Below are records; reproduce exactly the lines from the one that has "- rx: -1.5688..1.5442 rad" through the one that has "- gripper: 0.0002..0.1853", ends included, and nothing more.

§ Data for review:

== == ==

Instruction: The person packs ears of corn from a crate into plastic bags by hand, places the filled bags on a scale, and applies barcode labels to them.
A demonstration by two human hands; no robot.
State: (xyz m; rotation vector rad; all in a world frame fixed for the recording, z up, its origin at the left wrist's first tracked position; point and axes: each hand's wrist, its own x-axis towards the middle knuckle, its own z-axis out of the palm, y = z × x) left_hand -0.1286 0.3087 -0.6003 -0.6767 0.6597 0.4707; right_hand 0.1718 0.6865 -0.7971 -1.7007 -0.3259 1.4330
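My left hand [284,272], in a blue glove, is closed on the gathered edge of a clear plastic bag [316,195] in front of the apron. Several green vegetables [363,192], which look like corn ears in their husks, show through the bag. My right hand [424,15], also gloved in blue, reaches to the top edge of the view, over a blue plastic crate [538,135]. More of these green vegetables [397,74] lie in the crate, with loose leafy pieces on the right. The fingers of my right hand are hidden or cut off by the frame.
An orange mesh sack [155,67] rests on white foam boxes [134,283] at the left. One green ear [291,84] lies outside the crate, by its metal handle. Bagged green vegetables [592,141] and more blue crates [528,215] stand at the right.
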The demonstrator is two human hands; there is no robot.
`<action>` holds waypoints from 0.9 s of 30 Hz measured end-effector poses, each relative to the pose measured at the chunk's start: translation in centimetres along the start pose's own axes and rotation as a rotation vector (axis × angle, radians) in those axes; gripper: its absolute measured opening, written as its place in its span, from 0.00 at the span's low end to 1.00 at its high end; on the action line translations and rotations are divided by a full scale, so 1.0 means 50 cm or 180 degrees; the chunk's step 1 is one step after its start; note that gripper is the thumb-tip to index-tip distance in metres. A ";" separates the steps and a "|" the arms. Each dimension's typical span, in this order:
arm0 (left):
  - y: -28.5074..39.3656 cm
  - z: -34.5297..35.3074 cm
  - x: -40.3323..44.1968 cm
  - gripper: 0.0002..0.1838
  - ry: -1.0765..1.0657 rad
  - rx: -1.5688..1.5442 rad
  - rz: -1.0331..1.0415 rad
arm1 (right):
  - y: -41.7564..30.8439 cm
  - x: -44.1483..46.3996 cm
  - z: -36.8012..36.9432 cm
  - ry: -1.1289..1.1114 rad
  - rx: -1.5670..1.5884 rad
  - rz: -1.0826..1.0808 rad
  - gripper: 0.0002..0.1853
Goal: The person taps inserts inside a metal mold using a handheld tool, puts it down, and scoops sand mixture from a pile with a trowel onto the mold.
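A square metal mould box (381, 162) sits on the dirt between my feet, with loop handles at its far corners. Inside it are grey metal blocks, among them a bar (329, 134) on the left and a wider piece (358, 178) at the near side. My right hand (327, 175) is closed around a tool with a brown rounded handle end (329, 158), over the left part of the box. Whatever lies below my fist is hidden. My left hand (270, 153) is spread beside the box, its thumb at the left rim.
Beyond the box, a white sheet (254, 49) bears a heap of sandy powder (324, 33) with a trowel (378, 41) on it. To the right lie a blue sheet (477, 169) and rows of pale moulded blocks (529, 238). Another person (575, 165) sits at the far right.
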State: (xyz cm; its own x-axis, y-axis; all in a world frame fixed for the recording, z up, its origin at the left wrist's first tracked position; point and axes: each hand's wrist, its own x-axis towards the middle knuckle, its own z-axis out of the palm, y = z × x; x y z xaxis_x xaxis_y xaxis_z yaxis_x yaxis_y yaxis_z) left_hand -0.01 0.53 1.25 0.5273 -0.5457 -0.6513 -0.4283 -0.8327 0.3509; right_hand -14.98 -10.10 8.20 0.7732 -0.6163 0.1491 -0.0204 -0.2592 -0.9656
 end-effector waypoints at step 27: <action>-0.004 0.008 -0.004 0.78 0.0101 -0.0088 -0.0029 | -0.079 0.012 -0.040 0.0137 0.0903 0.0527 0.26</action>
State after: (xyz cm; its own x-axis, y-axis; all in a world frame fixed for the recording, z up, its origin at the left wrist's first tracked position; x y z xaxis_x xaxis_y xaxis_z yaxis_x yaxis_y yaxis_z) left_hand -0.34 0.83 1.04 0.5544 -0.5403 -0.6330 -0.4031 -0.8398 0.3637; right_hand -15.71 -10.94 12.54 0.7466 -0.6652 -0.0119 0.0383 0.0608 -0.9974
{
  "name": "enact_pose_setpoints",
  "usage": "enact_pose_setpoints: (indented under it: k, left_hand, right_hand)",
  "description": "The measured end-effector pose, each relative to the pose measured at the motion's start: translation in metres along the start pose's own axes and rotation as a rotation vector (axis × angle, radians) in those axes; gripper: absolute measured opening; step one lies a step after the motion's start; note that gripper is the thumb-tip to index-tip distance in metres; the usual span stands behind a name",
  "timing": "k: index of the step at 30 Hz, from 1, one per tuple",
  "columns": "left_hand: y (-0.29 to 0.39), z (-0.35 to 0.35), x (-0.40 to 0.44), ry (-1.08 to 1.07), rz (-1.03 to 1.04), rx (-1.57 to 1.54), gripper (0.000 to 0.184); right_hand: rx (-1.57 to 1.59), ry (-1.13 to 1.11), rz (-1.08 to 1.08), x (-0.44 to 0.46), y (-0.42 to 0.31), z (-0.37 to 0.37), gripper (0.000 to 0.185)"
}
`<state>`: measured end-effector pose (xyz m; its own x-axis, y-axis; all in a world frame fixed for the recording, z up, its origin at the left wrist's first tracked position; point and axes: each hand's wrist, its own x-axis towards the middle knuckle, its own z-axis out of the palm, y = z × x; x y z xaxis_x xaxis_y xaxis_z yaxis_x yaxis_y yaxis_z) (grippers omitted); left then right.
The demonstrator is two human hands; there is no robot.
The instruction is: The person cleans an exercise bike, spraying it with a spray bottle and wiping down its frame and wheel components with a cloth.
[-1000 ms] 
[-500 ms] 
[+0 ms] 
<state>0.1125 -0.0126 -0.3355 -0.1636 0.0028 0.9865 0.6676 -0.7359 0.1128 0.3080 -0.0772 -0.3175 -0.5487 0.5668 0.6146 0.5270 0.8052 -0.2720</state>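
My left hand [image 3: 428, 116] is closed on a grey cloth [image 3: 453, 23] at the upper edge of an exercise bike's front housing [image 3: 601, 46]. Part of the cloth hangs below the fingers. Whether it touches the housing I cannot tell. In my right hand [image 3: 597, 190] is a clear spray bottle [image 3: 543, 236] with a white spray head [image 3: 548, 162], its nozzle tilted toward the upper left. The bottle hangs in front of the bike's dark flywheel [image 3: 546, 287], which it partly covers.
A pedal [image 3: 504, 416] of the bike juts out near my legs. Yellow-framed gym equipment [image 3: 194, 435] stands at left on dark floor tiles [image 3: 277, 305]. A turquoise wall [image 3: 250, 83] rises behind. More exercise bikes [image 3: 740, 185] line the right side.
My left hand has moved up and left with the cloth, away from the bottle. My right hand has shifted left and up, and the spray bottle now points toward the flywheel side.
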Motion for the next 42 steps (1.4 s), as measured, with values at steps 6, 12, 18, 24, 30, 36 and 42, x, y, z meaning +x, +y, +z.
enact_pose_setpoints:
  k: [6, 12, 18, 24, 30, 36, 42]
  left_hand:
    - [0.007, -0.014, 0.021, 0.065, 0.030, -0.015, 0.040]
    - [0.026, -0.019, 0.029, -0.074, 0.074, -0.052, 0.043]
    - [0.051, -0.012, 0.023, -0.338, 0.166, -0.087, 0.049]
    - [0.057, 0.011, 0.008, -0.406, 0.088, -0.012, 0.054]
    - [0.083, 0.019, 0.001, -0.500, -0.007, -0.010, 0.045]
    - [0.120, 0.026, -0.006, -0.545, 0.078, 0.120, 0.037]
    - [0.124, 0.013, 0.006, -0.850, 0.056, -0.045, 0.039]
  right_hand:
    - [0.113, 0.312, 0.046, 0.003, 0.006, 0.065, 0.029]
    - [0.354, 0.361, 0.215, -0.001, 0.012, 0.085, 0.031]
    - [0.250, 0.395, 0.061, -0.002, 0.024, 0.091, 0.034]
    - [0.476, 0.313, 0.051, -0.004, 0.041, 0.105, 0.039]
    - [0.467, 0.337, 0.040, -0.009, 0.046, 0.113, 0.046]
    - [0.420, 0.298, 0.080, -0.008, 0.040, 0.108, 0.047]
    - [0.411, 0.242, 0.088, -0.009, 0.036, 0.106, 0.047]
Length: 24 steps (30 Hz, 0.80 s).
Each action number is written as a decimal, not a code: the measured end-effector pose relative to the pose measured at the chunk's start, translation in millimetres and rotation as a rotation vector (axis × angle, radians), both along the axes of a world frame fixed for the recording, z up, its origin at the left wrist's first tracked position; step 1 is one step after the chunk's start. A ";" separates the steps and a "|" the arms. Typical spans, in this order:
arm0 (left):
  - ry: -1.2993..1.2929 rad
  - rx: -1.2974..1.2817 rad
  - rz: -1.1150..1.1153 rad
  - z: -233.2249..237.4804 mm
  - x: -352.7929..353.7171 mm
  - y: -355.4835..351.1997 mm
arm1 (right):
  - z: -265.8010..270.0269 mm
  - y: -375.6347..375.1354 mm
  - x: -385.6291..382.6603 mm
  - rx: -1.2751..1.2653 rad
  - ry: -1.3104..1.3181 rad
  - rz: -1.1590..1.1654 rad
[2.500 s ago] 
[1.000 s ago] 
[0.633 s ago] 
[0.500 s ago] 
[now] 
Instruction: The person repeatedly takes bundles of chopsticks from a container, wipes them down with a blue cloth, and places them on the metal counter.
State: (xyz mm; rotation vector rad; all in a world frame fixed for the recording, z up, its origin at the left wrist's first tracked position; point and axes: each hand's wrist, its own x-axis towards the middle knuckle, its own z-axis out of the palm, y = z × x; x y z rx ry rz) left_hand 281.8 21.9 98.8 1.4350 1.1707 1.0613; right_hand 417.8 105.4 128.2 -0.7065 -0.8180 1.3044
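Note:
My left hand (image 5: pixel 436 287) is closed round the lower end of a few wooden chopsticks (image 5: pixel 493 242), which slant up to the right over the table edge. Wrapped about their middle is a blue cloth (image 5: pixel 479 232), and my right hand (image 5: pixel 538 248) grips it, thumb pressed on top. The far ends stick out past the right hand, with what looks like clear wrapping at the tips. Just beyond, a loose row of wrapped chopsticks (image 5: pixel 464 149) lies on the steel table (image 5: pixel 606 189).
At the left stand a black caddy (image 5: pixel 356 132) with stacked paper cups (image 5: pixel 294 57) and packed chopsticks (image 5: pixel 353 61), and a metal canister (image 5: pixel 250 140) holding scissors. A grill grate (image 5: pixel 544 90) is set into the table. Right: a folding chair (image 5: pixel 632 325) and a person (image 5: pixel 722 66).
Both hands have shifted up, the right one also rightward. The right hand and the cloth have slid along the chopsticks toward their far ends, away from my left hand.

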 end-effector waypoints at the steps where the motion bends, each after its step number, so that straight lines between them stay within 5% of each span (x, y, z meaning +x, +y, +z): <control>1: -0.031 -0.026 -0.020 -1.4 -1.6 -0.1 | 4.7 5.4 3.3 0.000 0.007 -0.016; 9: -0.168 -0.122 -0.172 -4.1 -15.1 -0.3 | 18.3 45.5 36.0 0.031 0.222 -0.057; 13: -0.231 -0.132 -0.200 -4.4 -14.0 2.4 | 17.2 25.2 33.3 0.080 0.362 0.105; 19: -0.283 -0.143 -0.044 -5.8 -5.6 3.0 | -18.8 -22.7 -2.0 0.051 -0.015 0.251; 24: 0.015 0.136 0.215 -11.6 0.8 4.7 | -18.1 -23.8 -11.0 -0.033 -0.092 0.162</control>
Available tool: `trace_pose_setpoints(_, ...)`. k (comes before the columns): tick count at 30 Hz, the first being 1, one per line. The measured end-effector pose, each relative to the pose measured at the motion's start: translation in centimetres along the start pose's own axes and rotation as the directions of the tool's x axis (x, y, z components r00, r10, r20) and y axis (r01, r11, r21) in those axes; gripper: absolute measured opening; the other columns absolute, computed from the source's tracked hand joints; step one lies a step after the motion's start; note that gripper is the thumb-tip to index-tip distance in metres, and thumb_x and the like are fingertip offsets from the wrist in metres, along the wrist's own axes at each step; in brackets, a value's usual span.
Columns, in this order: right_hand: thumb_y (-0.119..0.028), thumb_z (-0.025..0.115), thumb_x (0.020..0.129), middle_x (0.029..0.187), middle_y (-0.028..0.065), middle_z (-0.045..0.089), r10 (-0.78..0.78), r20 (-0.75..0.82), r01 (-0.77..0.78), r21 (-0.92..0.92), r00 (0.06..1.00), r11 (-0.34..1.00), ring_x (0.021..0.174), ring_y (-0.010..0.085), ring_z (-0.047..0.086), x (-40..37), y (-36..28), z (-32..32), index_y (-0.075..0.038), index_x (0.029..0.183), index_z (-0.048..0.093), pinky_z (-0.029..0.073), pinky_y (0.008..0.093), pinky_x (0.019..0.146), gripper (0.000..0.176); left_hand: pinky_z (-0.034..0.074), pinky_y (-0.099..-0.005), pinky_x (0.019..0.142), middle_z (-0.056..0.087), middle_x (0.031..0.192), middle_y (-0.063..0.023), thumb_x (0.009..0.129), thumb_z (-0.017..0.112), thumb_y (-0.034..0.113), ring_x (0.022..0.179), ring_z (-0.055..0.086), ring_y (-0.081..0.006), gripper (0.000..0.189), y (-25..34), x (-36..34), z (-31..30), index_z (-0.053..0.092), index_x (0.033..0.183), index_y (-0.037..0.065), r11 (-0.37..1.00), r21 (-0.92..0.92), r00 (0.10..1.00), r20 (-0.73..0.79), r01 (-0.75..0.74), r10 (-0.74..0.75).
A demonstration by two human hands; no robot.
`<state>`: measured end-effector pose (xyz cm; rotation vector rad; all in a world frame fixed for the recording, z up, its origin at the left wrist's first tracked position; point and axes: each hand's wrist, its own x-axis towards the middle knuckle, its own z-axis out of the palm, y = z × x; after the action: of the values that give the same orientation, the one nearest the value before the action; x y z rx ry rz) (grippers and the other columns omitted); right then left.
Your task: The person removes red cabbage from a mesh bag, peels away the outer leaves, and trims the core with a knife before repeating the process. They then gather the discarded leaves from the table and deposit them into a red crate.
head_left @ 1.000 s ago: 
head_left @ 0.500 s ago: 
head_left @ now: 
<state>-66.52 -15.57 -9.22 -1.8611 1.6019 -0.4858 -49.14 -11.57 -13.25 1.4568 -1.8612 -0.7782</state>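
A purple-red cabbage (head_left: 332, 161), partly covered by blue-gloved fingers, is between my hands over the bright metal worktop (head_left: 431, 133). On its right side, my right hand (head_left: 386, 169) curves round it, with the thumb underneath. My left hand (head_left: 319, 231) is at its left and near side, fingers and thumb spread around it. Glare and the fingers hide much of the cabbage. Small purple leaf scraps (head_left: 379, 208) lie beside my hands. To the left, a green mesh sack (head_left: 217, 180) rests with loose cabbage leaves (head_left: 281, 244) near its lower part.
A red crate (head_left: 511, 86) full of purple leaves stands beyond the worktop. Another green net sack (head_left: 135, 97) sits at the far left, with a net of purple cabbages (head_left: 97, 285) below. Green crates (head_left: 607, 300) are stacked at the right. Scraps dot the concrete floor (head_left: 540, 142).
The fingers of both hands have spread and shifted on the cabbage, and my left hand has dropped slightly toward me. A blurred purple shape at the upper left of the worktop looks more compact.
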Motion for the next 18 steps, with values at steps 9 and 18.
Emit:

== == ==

§ Your response:
  - rx: -1.5688..1.5442 rad
  - rz: -1.0331..1.0415 rad
arm1 (right):
  - y: -41.7564..30.8439 cm
  - x: -44.1483..46.3996 cm
  - z: -36.8012..36.9432 cm
  - ry: -1.1289..1.1114 rad
  - rx: -1.5670..1.5884 rad
  - rz: -1.0826..1.0808 rad
  - gripper: 0.0002..0.1853

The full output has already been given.